• [MATERIAL SHOWN]

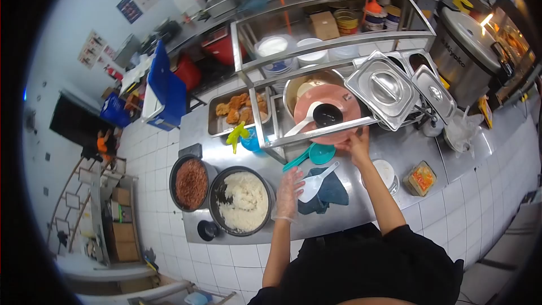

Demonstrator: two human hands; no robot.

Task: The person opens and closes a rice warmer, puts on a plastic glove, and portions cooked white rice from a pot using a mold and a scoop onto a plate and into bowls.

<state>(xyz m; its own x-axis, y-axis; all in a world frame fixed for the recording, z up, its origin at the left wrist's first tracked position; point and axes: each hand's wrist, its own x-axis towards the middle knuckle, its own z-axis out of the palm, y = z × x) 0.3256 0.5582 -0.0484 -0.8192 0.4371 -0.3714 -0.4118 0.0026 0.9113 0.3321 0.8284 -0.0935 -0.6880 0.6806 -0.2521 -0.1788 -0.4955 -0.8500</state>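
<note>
Head view. Left hand [288,195], clear-gloved, over the counter [415,149] inside its near edge: fingers extended, loosely apart; can't tell if they touch the white paddle [318,183] alongside. Forearm points forward. Right arm reaches farther, wrist bent, fingers pinching the near rim of the pink plate [344,104]. Plate sits well in from counter's near edge, at the metal rack's [395,38] rail. Probably best kept level, given the black bowl [328,115] on it, and clear of the rail.

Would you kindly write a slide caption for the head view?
Right hand at the pink plate, gloved left hand near the white scoop, over a steel counter.
</note>
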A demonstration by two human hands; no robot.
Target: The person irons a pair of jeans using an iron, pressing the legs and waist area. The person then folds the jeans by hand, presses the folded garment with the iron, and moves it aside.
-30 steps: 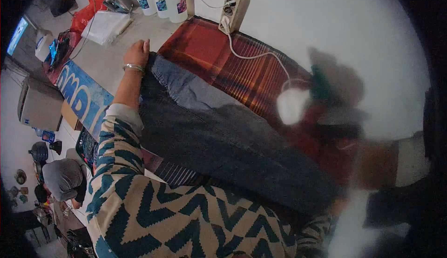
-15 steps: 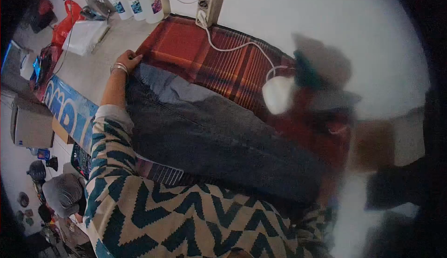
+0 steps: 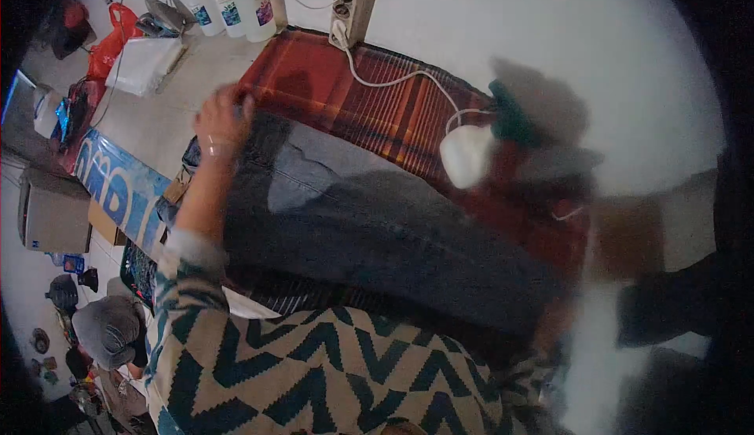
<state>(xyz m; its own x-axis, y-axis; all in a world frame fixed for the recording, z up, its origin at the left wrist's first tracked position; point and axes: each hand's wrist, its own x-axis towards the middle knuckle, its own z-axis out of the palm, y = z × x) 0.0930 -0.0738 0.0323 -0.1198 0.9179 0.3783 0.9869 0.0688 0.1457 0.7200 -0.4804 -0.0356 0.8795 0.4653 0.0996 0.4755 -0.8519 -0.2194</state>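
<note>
Grey-blue jeans (image 3: 361,223) lie stretched across a red plaid cloth (image 3: 298,66), some of their surface in shadow. My left hand (image 3: 222,124), with a bracelet at the wrist, lies over their upper left end. Its fingers look spread, though slightly blurred. The jeans' waist end (image 3: 188,156) shows past my left wrist. My right hand (image 3: 554,321) is a dim blur by the far right end of the jeans, its fingers indistinct. Above the jeans stands a white corded appliance (image 3: 465,156), with blurred green and grey shapes behind it.
A power strip (image 3: 353,11) with plugged-in cables is at the cloth's back edge. Several bottles (image 3: 255,7), a plastic-wrapped packet (image 3: 145,62) and a red bag (image 3: 114,46) stand or lie at upper left. A blue lettered sign (image 3: 118,187) hangs along the left edge. A person in grey headwear (image 3: 106,329) is below.
My left hand has moved from the jeans' corner onto their upper end, its fingers now more spread. The waist end now shows left of my wrist, and the shadow on the cloth has shifted.
</note>
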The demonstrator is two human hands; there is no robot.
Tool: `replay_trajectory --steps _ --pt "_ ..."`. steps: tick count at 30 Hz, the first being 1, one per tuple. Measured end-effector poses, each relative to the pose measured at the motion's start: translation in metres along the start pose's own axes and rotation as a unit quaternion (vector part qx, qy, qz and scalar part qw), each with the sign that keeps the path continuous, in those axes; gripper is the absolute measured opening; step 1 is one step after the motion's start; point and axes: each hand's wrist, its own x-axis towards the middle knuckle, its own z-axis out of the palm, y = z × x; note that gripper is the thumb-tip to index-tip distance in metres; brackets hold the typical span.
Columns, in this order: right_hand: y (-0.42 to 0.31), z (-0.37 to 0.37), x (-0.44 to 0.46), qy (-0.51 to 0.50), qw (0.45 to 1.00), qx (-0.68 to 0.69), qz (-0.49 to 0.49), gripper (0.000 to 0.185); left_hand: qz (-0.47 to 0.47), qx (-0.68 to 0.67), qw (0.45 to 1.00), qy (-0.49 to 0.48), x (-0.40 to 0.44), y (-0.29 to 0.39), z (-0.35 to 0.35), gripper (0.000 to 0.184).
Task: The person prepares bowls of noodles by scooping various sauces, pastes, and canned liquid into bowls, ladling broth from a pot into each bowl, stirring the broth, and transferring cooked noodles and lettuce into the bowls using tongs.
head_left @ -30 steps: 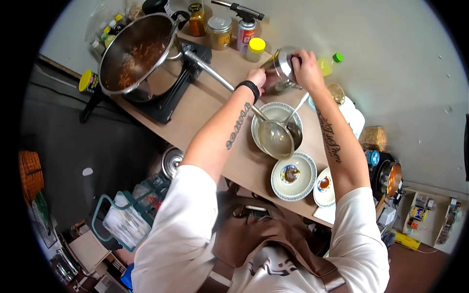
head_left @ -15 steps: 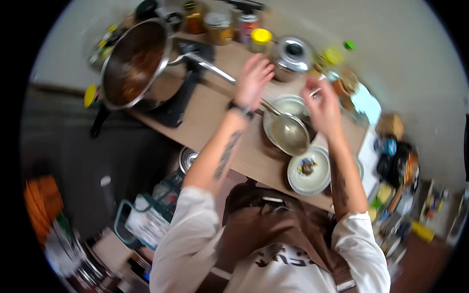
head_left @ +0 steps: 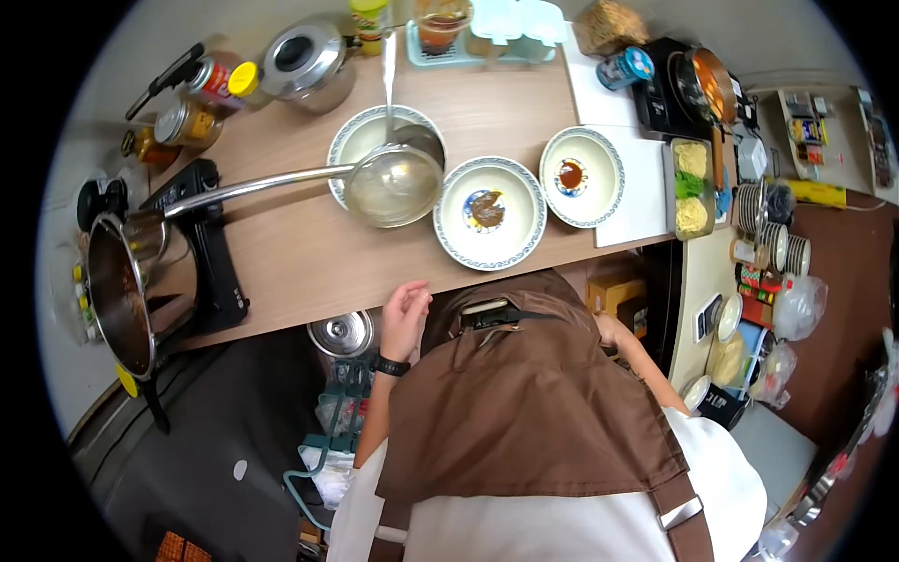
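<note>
A second ago both hands were on the lidded steel pot (head_left: 323, 86); now it stands on the counter (head_left: 290, 272) with its lid on, and neither hand touches it. The left hand (head_left: 405, 318) has dropped to the near edge, beside the apron (head_left: 534, 403) — its fingers loosely curled, grasping nothing. The right hand (head_left: 611, 332) is down at the other side of the apron, partly hidden, so I cannot tell whether its fingers hold anything. The pot no longer occupies the hands; the left, at least, is free.

The view has swung round too, bringing the noodle tray (head_left: 691, 236) into clear sight, with greens between pale noodle nests. Nearest the left hand is the bowl with brown paste (head_left: 510, 245), just beside the bowl with red sauce (head_left: 607, 192). On its other side, the fine-mesh strainer (head_left: 393, 192) lies partly over the patterned bowl (head_left: 348, 155) holding a ladle (head_left: 390, 80) — its long handle reaching towards the portable stove (head_left: 213, 258), where the large stockpot (head_left: 120, 323) sits.
</note>
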Motion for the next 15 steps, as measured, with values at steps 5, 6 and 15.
replay_trajectory --steps 5,6,15 --pt "-0.050 -0.058 -0.032 -0.016 0.983 0.164 0.076 0.049 0.136 0.007 0.988 -0.073 0.031 0.091 0.091 0.033" --pt "-0.044 -0.064 -0.025 0.005 0.994 0.106 0.042 0.048 0.166 -0.022 0.982 -0.090 0.055 0.102 0.112 0.035" --pt "-0.036 -0.247 -0.043 0.143 0.982 0.000 -0.125 0.037 0.073 -0.066 0.987 0.128 0.326 0.195 0.202 0.059"
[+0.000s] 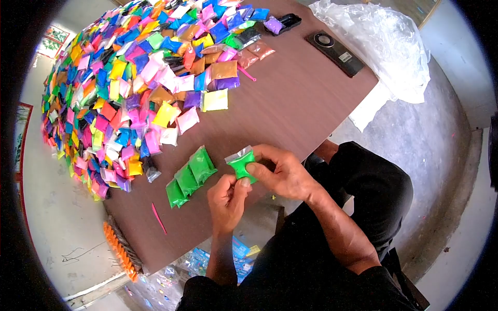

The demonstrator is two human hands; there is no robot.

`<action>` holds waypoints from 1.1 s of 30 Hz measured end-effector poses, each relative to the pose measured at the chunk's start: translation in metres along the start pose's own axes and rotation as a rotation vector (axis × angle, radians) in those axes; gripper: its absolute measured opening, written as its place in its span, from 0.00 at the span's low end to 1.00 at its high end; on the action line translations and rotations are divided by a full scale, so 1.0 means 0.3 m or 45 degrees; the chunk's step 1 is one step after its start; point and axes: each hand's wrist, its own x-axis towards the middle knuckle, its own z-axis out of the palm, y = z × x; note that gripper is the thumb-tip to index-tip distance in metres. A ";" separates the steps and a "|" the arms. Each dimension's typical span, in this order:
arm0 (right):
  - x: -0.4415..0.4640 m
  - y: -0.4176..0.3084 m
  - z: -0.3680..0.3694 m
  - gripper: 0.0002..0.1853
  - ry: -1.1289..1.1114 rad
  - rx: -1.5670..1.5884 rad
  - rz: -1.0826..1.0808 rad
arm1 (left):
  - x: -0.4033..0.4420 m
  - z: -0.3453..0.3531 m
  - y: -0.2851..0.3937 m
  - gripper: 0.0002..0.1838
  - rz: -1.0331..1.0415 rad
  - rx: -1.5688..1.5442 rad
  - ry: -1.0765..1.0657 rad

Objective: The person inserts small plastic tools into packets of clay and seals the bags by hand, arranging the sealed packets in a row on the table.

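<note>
Between my two hands is a small clear plastic packet of green clay (240,164), held just above the table's near edge. My right hand (282,173) pinches it from the right, thumb across its front. From below, my left hand (228,201) grips its lower edge between thumb and fingers. Left of my hands, several more green packets (189,177) lie overlapping in a row on the brown table (280,103). A large heap of packets in many colours (124,93) covers the table's far left side.
A black digital scale (334,52) sits near the far right corner, with a black tray (285,24) beside the heap. Clear plastic sheeting (378,46) bunches beyond the right edge. One pink stick (159,218) lies near the front. An orange-bristled brush (120,251) is at the left edge.
</note>
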 end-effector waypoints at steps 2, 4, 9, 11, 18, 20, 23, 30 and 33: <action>0.000 0.003 -0.001 0.10 0.020 0.077 0.011 | 0.001 0.014 0.020 0.10 -0.007 -0.022 0.015; 0.001 0.010 -0.008 0.10 0.002 0.124 -0.026 | 0.006 0.031 0.037 0.11 0.006 -0.152 0.163; -0.003 0.013 0.002 0.10 -0.042 0.021 -0.117 | 0.006 0.002 -0.022 0.12 0.021 -0.110 0.073; -0.003 -0.007 0.004 0.10 -0.047 -0.032 -0.100 | 0.003 -0.004 -0.024 0.13 0.042 -0.087 0.082; 0.000 0.033 0.014 0.11 -0.007 -0.010 -0.112 | 0.004 0.004 0.002 0.12 0.038 -0.152 0.079; 0.001 0.039 0.012 0.11 -0.020 0.129 -0.075 | 0.007 0.009 0.011 0.12 0.043 -0.174 0.089; -0.005 0.031 0.005 0.08 -0.011 -0.034 -0.126 | 0.004 0.013 0.004 0.12 0.011 -0.236 0.101; -0.005 -0.007 0.011 0.10 -0.019 -0.212 -0.141 | 0.002 -0.013 -0.036 0.12 0.069 -0.169 0.110; -0.006 0.011 0.017 0.10 -0.017 -0.114 -0.107 | 0.001 -0.010 -0.007 0.11 0.018 -0.214 0.108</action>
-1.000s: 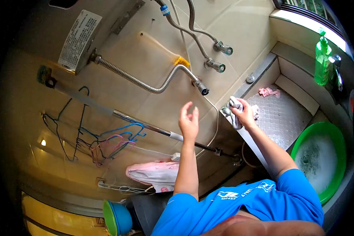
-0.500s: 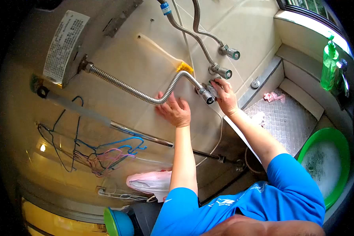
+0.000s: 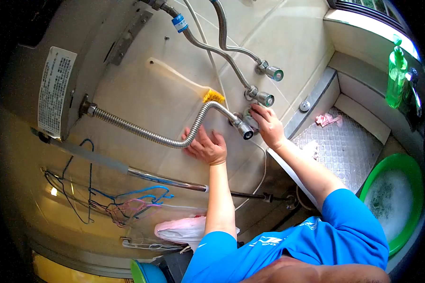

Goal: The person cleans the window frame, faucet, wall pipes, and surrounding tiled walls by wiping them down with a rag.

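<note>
My left hand (image 3: 207, 147) lies against the tiled wall with its fingers spread. Its fingertips reach the corrugated metal hose (image 3: 146, 133), which passes in front of them. My right hand (image 3: 268, 126) has its fingers bent around a small greyish cloth (image 3: 251, 115), partly hidden, pressed close behind the lowest angle valve (image 3: 243, 128). The hose ends at this valve. Just above the right hand is a second angle valve (image 3: 264, 98) with a braided hose (image 3: 231, 66).
A third valve (image 3: 273, 72) sits higher up. A yellow-bristled brush (image 3: 213, 95) hangs on the wall. Hangers (image 3: 123, 200) hang on the left below a metal rail (image 3: 167, 178). On the right are a green basin (image 3: 418, 188) of suds, a pink cloth (image 3: 329, 120) and a green bottle (image 3: 395, 80).
The view has shifted, so the wall fixtures sit further left and the heater looks nearer. My right hand stays at the valve with the cloth; my left hand remains on the wall behind the hose.
</note>
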`<state>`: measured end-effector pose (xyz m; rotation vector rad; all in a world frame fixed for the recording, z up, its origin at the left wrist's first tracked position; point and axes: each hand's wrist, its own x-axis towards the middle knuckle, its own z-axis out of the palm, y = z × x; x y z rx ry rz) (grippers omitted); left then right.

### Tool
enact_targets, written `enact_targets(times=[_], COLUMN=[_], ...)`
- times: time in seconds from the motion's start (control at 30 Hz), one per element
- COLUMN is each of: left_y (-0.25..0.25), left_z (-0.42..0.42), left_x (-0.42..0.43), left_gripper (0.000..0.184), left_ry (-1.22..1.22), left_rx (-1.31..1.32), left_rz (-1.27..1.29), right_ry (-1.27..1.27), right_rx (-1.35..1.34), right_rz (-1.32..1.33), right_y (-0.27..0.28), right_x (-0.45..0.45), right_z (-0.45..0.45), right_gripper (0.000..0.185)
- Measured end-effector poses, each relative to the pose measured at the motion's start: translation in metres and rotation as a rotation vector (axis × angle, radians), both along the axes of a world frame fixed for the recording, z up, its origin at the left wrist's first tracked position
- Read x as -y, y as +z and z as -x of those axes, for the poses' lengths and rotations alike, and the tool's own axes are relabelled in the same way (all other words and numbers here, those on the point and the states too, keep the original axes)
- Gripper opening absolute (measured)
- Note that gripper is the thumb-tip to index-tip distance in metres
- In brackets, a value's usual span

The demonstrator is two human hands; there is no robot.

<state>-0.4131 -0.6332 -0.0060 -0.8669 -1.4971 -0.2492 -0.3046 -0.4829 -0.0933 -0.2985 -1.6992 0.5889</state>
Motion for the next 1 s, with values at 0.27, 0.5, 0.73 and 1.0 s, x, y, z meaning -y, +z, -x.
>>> enact_targets(times=[0.27,0.5,0.73,1.0], left_y=[0.003,0.0,0.001,-0.001], left_z=[-0.004,-0.004,-0.004,-0.001], left_x=[0.0,-0.001,-0.002,0.0], left_gripper=[0.049,0.048,0.049,0.048], left_ry=[-0.001,0.042,0.034,0.044], left_rx=[-0.004,-0.02,-0.03,-0.026], left_rz=[0.021,0.012,0.014,0.021], right_ry=[0.131,0.208,0.107,-0.01], right_rx=[-0.122,0.057,-0.29,-0.058], right_rz=[-0.14,-0.053,0.236,-0.026], right_y=[0.029,-0.046,0.018,0.001], right_x=[-0.009,-0.012,-0.06,-0.075], right_z=[0.007,-0.014,-0.024,-0.01], right_gripper=[0.047,0.043,0.052,0.062])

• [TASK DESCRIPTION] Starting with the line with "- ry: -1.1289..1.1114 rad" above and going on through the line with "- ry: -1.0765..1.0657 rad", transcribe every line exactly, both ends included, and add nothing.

• [OUTPUT BELOW]
  - ry: -1.1289..1.1114 rad
  - rx: -1.5670..1.5884 rad
  - rz: -1.0826..1.0808 rad
arm1 (left):
  - x: -0.4033..0.4420 m
  - z: -0.3453..0.3531 m
  - y: -0.2851..0.3937 m
  - gripper: 0.0002..0.1838
  - rz: -1.0331..1.0415 rad
  - rx: -1.5688..1.5442 rad
  - ry: -1.0765..1.0657 rad

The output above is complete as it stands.